__INSTRUCTIONS TO FOLLOW__. Character for character, write out the data below.

:: DATA PROVIDED

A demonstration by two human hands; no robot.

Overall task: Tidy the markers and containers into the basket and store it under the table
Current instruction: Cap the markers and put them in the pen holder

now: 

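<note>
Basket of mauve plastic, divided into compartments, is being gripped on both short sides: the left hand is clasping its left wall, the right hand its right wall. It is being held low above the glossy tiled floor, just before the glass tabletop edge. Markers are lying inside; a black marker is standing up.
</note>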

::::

__EXERCISE OUTPUT__.
A demonstration by two human hands; no robot.

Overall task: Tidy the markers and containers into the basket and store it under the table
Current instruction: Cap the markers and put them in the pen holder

now: 

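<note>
Basket of mauve plastic, divided into compartments, is being gripped on both short sides: the left hand is clasping its left wall, the right hand its right wall. It is being held low above the glossy tiled floor, just before the glass tabletop edge. Markers are lying inside; a black marker is standing up.
</note>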

The response is finished, and the exercise is complete.